Improving support for older computers and mobile devices on Machine Learning for Kids

In this post, I want to share some changes I’ve been making to how I train models in Machine Learning for Kids.

The problem

Many of the machine learning models that students create on the site are trained in the browser using TensorFlow.js. And I’ve mentioned before that I use Sentry to get notified about front-end errors.

In the last couple months, I’ve seen an increased number of Sentry error reports during training of machine learning models. These mostly come from what look like inexpensive Android tablets and older Windows computers.

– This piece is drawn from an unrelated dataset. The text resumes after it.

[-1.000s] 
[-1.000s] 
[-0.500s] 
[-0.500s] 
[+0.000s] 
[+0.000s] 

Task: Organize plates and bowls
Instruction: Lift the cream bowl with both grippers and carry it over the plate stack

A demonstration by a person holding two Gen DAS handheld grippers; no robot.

These have included a wide variety of error messages, such as: “Failed to link vertex and fragment shaders”, “Failed to compile vertex shader”, and “WebGPU device was lost while loading the model”. But in general, they suggested the problem was a lack of resources. It looked like the models that I was helping students train were too large and too complex for the sorts of devices that some students are using.

Ideas I considered for how to train models

I want to describe what I’ve done about this, but first I’ll describe some of the approaches I decided against.

Training in the cloud

When I started Machine Learning for Kids, all the models were trained in the cloud. Over time, most of them have moved to being trained in the browser.

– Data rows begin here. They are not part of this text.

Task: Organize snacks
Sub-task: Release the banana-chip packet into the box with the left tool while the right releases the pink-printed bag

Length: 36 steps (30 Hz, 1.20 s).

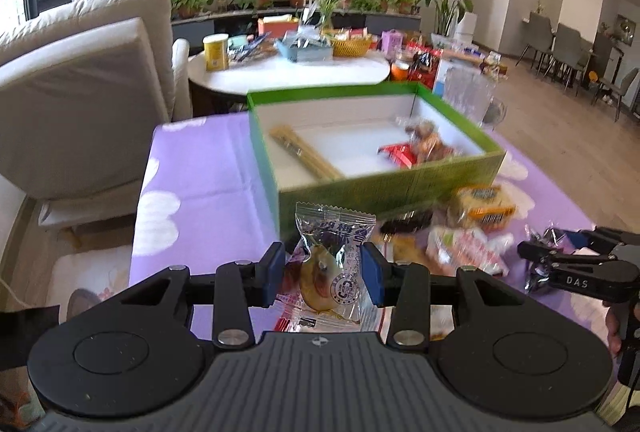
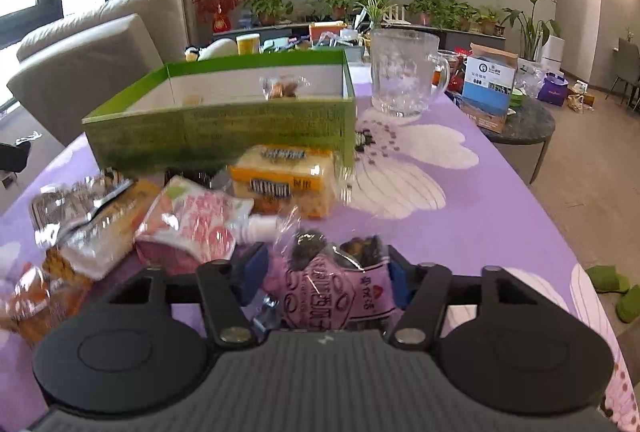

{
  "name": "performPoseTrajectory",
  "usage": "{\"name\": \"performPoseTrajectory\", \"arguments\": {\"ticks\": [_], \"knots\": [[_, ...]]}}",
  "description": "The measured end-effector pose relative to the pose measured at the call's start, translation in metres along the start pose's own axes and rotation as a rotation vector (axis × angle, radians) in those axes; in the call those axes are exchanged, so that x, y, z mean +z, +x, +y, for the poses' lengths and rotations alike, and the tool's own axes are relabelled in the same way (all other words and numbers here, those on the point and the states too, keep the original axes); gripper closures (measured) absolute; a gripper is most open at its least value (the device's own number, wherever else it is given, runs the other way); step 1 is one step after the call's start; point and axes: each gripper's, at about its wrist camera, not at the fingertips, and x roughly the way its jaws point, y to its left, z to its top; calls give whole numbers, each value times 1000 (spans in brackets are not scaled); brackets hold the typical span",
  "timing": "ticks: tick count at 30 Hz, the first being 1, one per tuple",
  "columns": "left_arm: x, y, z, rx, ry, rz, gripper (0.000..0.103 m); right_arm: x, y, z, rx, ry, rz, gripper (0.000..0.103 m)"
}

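Left gripper (image 1: 323, 270) jaws clamp a clear plum-candy packet (image 1: 334, 268), pads pressing both sides, packet upright between them. Green box (image 1: 384, 188) at 12 o'clock beyond it. Right gripper (image 2: 325, 274) jaws close on a pink snack packet (image 2: 340, 292), pads against its sides. Yellow cracker pack (image 2: 288, 180) at 11 o'clock, box behind.

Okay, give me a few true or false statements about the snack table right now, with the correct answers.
1. The left hand-held gripper holds a clear plum packet. True.
2. The green box is empty. False: it holds several snacks.
3. A glass mug stands beside the box. True.
4. The tablecloth is plain red. False: it is purple with white flowers.
5. The right hand-held gripper has nothing between its fingers. False: a pink packet sits there.
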Motion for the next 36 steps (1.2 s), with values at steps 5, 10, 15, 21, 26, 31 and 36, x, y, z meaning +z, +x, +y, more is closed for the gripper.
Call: {"name": "performPoseTrajectory", "arguments": {"ticks": [5, 10, 15, 21, 26, 31, 36], "knots": [[16, 2, -5, -14, 22, -39, 64, 17, 0, 1, 18, -12, -41, 47], [34, 9, -7, -12, 43, -65, 64, 38, -4, 4, 51, -32, -106, 47], [53, 23, -12, -14, 53, -92, 64, 70, -2, 11, 91, -50, -197, 47], [69, 43, -15, -16, 61, -90, 64, 102, 18, 21, 133, -90, -253, 47], [79, 68, -9, -16, 40, -66, 64, 115, 47, 22, 147, -91, -231, 47], [88, 95, -4, -2, 21, -40, 64, 125, 76, 22, 153, -70, -198, 47], [96, 120, 2, 43, -6, -28, 62, 143, 104, 20, 141, -13, -178, 45]]}}
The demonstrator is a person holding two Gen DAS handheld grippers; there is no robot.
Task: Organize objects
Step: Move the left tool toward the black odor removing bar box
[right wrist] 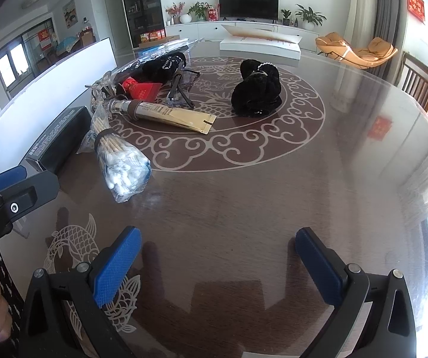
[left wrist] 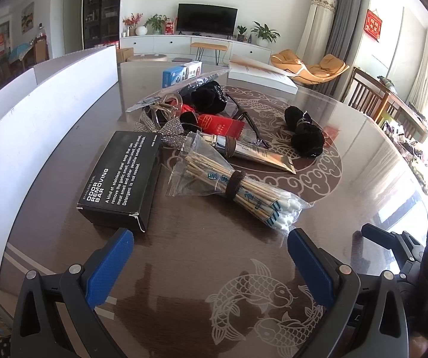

Even as I started down that path, I was worrying about whether students would reliably have hardware that would support this.

So I could revert that decision, and go back to training in the cloud. That would be so much simpler. Doing this means going back to being in control of the environment where models are trained, which is so much simpler than training models on the infinite variety of browsers and devices that schools and code clubs use.

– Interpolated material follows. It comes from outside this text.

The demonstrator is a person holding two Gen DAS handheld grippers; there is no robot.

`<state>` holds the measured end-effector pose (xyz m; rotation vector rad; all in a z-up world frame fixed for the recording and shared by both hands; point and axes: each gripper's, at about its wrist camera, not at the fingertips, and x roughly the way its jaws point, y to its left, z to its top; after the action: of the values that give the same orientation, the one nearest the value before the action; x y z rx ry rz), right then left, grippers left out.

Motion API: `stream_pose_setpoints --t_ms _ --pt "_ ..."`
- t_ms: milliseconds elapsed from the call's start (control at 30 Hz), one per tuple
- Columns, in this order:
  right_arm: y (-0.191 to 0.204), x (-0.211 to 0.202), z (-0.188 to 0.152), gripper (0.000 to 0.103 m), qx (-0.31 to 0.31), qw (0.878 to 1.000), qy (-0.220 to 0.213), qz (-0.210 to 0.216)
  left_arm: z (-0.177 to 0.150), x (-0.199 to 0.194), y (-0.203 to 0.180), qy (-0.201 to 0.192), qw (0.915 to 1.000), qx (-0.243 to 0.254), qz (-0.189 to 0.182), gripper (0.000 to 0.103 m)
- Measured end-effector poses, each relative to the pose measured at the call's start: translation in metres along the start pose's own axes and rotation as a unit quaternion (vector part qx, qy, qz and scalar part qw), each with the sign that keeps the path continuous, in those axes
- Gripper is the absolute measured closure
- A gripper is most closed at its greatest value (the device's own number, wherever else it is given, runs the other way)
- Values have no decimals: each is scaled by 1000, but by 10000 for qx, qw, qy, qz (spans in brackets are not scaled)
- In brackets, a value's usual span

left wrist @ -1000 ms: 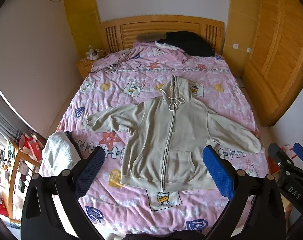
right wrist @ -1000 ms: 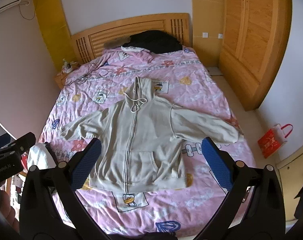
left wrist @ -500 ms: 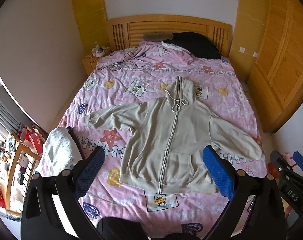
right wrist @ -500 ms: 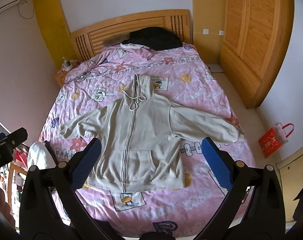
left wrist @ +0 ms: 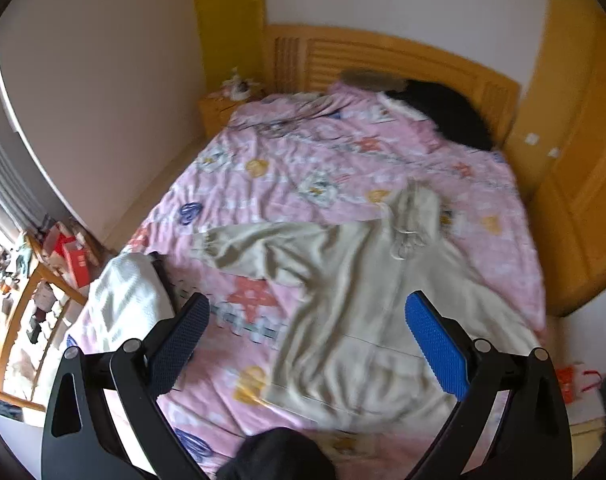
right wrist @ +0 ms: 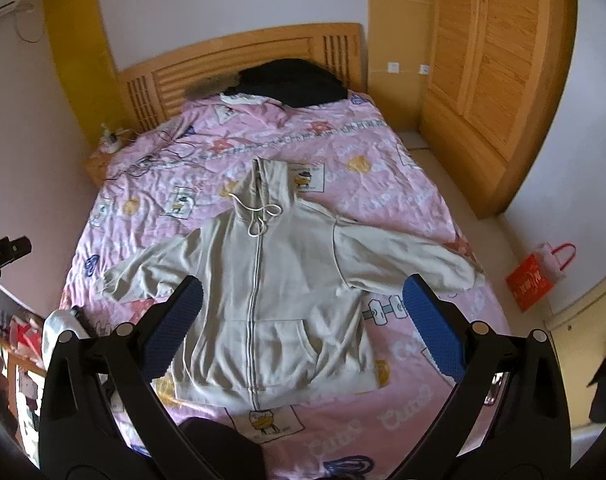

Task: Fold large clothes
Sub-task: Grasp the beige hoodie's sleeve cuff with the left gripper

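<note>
A beige zip hoodie (right wrist: pixel 271 300) lies flat and face up on the pink bed (right wrist: pixel 383 200), both sleeves spread out, hood toward the headboard. It also shows in the left wrist view (left wrist: pixel 363 312), blurred. My left gripper (left wrist: pixel 307 344) is open and empty, held high above the bed near the hoodie's left sleeve (left wrist: pixel 255 248). My right gripper (right wrist: pixel 299 324) is open and empty, held high above the hoodie's lower half. Neither touches the cloth.
A black garment (right wrist: pixel 295 80) lies by the wooden headboard (right wrist: pixel 231 60). A white cloth (left wrist: pixel 123 304) sits at the bed's left edge. A wooden wardrobe (right wrist: pixel 495 80) stands right, a red bag (right wrist: pixel 539 276) on the floor. A bedside table (left wrist: pixel 223 108) with clutter stands left.
The left gripper has swung to the left and tilted, so its view is blurred and shows more of the left wall. The right gripper has drawn back slightly. The hoodie has not moved.
</note>
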<state>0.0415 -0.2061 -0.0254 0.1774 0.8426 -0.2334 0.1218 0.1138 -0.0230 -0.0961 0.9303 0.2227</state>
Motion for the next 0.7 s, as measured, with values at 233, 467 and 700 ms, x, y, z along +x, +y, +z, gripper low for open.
stream_pose_setpoints --t_ms 233,467,700 --pt "94 71 19 6 -191 9992 3 -349 57 163 131 292 9938 -1067 -83 8" --pt "217 201 41 6 -470 9975 480 -199 70 384 247 1165 9752 -1883 -9 11" --pt "322 311 40 6 -830 9938 721 162 33 560 301 1895 9504 -2460 -151 28"
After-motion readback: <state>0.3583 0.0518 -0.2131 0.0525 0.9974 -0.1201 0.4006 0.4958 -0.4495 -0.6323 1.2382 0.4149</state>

The cost implications of that put me off. The site is used by a lot more students than when I used to do everything in the cloud, so I’d have to significantly scale up the site if I went back to hosting all the model training myself.

Simplifying the models I create

Training a model isn’t a single operation that can only be done in one way: there are many decisions and considerations involved. Some of these are in the model architecture, such as the number of hidden layers, and the number of units in each layer. Some are in how the models are trained, such as the optimizer to use, the number of training epochs, the batch size to use, the learning rate to use, which backend to use (webgl vs cpu), and so on. I could change those decisions to make a simpler model that would more reliably work on constrained devices.

But I’m wary of optimizing the site for inexpensive Android tablets. I can see from my web analytics that most of my users are on desktop or laptop computers, and are able to train models successfully.

The sorts of changes I would have to make to the model training to avoid errors on constrained devices would come at the cost of reducing model accuracy and effectiveness for the majority of users – users who aren’t seeing these errors today.

Adding options!

Instead of hard-coding all of the model decisions, I could add options. I could let users choose the number of epochs, the learning rate, the optimizer, and so on.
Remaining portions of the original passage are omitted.